In May 2023, Ørsted won the first tender for a subsidy to establish the first full-scale CCS project in Denmark. Ørsted was awarded a contract for a subsidy of approximately DKK8 billion. The project will capture and store 430,000 tonnes of CO₂ annually from 2026.
In August 2023, a tender procedure for negative emissions opened (the NECCS tender). In the NECSS tender, one or more contracts for subsidies can be awarded to operators engaged in the capture, transportation and permanent geological storage of biogenic or atmospheric CO₂. The bidding window closes on 1 December 2023.
Future CCS funding opportunities are on the horizon, with tenders scheduled for June 2024 and June 2025. These tenders, valued at DKK10.5 billion and DKK16.3 billion respectively, extend over a 15-year period. The subsidy contracts are open to a diverse range of participants, from individual stakeholders to consortia or third-party entities overseeing the entire value chain. CCS-related technologies can apply for support under the Energy Technology Development and Demonstration Programme (EUDP).
CO₂ Storage Projects Under Development
Two offshore CO₂ storage projects are under development in depleted oil and gas fields in the Danish North Sea: Project Greensand (INEOS consortium) and Project Bifrost (TotalEnergies consortium).

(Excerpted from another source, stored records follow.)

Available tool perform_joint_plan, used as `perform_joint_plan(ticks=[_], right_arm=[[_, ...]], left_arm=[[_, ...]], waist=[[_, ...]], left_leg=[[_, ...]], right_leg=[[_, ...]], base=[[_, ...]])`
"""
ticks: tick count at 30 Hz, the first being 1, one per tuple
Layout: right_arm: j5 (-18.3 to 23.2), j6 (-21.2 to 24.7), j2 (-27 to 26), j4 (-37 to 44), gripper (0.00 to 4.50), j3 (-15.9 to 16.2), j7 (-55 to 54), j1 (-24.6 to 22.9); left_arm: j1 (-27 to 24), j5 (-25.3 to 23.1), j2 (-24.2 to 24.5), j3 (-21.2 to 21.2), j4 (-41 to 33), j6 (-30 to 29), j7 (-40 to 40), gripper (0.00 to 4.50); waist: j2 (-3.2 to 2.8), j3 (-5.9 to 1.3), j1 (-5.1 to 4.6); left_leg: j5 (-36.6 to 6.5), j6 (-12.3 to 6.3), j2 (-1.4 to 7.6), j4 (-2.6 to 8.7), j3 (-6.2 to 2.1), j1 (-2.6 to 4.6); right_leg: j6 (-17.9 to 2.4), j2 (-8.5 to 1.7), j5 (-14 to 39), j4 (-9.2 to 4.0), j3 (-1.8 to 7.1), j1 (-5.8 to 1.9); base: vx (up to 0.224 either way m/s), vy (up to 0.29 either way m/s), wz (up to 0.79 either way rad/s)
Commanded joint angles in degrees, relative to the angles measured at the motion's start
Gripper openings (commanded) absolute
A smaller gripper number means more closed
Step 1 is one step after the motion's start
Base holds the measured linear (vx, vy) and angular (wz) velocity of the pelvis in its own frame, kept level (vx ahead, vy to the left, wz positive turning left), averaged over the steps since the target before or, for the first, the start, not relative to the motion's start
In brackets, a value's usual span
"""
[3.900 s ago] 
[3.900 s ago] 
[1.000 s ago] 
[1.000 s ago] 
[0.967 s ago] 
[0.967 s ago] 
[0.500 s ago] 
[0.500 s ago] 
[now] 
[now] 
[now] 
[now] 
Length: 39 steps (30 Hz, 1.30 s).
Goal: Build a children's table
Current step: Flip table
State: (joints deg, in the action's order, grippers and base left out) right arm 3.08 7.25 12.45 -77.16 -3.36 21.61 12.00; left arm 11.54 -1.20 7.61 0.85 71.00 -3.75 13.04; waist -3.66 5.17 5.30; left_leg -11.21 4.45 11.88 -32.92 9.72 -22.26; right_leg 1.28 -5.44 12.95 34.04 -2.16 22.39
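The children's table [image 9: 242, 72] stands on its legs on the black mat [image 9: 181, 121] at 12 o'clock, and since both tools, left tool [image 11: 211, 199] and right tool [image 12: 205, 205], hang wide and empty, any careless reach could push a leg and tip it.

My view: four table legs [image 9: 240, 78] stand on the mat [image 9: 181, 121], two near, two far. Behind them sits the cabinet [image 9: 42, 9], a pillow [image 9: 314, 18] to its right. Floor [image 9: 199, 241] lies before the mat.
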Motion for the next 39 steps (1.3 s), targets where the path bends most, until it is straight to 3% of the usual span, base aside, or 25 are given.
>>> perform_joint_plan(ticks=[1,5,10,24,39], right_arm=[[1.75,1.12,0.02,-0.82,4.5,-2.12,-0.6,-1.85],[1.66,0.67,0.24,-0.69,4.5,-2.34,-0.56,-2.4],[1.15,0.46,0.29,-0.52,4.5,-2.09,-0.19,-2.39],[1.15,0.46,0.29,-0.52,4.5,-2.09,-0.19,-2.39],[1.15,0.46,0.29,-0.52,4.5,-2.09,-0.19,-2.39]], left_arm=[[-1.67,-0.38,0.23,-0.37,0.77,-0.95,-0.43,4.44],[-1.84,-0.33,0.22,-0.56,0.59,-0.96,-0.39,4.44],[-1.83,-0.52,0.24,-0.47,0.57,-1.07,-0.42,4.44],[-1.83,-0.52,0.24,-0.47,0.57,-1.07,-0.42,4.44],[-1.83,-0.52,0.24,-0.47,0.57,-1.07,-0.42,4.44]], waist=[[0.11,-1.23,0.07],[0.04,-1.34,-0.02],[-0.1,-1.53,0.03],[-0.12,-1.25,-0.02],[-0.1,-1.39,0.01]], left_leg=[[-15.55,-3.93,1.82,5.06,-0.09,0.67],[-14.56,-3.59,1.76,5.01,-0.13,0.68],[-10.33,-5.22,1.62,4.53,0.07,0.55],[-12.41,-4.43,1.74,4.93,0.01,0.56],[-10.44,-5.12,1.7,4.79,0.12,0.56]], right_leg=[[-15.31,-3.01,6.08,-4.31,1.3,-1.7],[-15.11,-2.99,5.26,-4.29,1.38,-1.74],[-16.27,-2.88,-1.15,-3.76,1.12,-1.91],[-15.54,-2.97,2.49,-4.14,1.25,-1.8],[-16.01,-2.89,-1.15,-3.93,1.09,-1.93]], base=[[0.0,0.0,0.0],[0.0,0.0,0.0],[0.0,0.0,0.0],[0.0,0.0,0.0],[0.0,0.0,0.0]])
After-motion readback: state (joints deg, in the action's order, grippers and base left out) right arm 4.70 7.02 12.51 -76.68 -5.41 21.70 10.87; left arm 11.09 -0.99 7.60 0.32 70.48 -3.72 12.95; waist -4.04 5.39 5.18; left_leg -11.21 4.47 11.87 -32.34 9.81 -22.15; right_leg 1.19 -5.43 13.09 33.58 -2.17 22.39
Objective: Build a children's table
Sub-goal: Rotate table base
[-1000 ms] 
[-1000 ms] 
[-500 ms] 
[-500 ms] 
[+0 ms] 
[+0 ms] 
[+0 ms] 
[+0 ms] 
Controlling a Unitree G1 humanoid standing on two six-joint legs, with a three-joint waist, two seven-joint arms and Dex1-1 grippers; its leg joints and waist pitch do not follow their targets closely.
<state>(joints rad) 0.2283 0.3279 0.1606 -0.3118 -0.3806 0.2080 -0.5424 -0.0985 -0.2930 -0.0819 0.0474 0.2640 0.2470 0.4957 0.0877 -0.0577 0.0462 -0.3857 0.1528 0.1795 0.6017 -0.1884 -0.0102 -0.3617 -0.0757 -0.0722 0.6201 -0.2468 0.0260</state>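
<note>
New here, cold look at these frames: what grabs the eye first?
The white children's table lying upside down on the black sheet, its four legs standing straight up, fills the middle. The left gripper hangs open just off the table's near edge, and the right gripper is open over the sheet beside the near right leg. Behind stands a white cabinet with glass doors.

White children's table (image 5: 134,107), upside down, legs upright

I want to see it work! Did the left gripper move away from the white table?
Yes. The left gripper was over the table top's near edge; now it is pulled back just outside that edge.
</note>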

Gas Storage Denmark (GSD), a publicly owned company, is carrying out a pilot project for onshore CO₂ storage at its underground facilities in Stenlille. According to GSD’s projections, this facility is designed to accommodate at least 10 million tonnes of CO₂, and is expected to be in commercial operation by the end of 2025.
Ørsted’s CCS project, which won the first CCS subsidy tender in Denmark, will not involve CO₂ storage in Danish territory as the captured CO₂ will be transported to Norway for permanent storage.